Rain started to fall. A gentle whisper on Safi’s skin that should have soothed, but felt like acid instead. Safi was falling into herself. The world was pulsing at her. She couldn’t move her legs. She was trapped here, inside herself. Forever, she would be this person. Stuck within this body and this mind. Tied down by her own mistakes and broken promises.

This is why they all leave you. Your parents. Your uncle. Habim and Mathew. Merik.

The prince’s name pounded in Safi’s ears. Roared with her blood in time to the rain. In time to the drum.

He only wanted to save his homeland, yet Safi hadn’t cared—not about Merik, not about all the lives depending on him.

Iseult stumbled over the deck toward Safi, her face pinched and pale. She was the only person Safi had left, the only piece from her old life. But how long before Iseult gave up too?

Iseult reached Safi and dropped to her knees. “He won’t listen to me.”

“You need rest,” Evrane said. “Go to the cabin.”

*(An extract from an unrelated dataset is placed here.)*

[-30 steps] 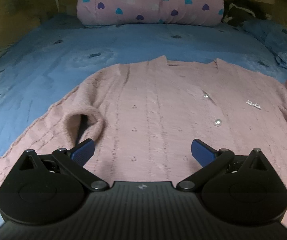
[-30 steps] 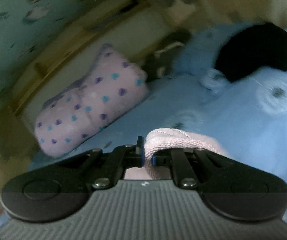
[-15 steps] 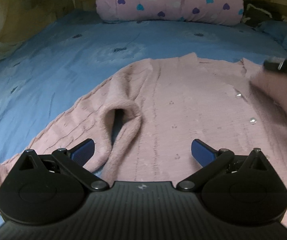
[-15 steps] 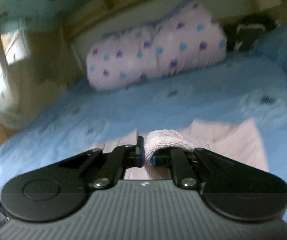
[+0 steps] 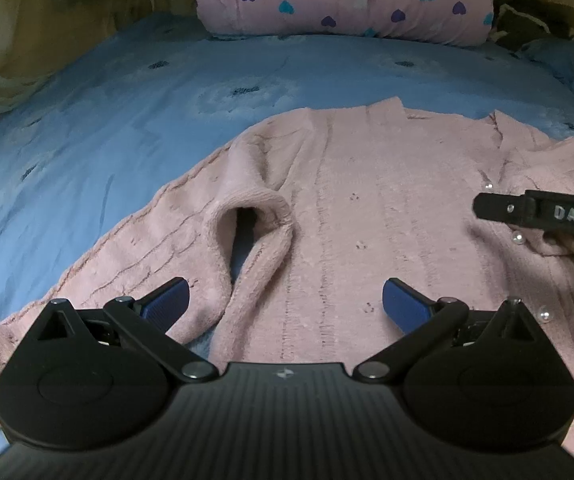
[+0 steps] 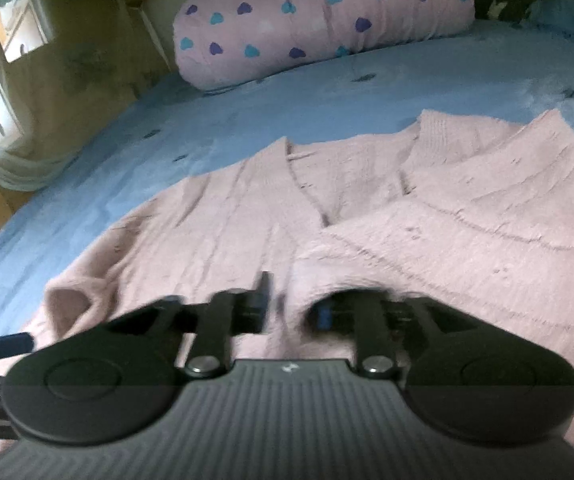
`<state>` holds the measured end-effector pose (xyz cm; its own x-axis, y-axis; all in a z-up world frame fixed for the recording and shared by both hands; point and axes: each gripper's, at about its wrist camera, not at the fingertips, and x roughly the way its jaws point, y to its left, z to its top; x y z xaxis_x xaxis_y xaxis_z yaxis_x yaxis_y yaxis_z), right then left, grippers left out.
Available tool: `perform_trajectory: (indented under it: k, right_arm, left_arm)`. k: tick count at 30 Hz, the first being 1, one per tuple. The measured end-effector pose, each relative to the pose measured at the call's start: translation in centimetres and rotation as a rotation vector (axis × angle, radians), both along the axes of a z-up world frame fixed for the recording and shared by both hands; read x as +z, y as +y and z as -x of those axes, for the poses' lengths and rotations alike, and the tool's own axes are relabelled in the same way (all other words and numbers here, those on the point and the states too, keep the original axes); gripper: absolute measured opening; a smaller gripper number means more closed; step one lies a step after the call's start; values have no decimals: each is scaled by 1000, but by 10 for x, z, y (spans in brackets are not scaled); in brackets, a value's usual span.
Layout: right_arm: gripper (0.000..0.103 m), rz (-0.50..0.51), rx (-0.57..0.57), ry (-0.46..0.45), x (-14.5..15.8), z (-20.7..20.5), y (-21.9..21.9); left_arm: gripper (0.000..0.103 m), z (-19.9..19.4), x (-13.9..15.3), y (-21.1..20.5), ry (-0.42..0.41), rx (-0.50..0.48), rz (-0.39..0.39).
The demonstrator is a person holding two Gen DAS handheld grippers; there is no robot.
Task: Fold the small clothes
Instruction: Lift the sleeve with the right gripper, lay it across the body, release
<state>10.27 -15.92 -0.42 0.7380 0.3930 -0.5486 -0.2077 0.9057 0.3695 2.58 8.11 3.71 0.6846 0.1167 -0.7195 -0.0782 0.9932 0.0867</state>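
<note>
1. Right now the pink cardigan lies flat mid-bed on the blue bedspread, collar toward the headboard edge where the heart-print pillow sits
2. Right gripper jaws are opening, letting go of the sleeve cuff it has laid across the body; cuff sits between the fingers, pads look off it
3. Left gripper hovers spread wide, gripping nothing, just above the hem near the foot edge of the bed
4. Other sleeve trails toward the bed's left edge, with a loose fold bunched at the armpit
5. Tip for doing it well, my call: open fully before pulling back so the cuff isn't dragged off, lift straight clear
6. Next likely needs the left sleeve folded in to match; flatten that bunched fold first or the stack goes lumpy
</note>
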Motion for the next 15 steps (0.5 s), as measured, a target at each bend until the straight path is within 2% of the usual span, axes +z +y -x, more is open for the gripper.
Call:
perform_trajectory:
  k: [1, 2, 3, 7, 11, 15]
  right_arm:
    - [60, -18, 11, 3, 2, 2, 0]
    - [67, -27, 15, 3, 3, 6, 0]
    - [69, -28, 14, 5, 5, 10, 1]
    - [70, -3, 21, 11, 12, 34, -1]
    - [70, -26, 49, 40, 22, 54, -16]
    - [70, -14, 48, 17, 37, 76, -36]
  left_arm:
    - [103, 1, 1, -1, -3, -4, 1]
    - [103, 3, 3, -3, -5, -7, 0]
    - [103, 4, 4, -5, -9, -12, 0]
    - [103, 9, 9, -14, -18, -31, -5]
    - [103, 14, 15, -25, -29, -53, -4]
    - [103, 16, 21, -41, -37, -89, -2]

Safi flinched; her chains rattled. She’d forgotten the monk was fettered beside her. She’d been so caged in her own skin, she’d forgotten everyone else.

Like she always did.

It was Safi’s selfish greed that had put a price on Iseult’s head. That had forced Iseult to leave Veñaza City—and somehow earned a cursed arrow in the arm too. Then, when Safi had fought for Iseult—had done everything she could to compensate and to save her other half from the damage she’d wrought—Safi had ended up hurting someone else. Lots of someones. Her tunnel vision had led her down a broken path. Now Merik, Kullen, and his entire crew were paying for it.

With that thought, Uncle Eron’s words from Veñaza City settled over Safi’s heart.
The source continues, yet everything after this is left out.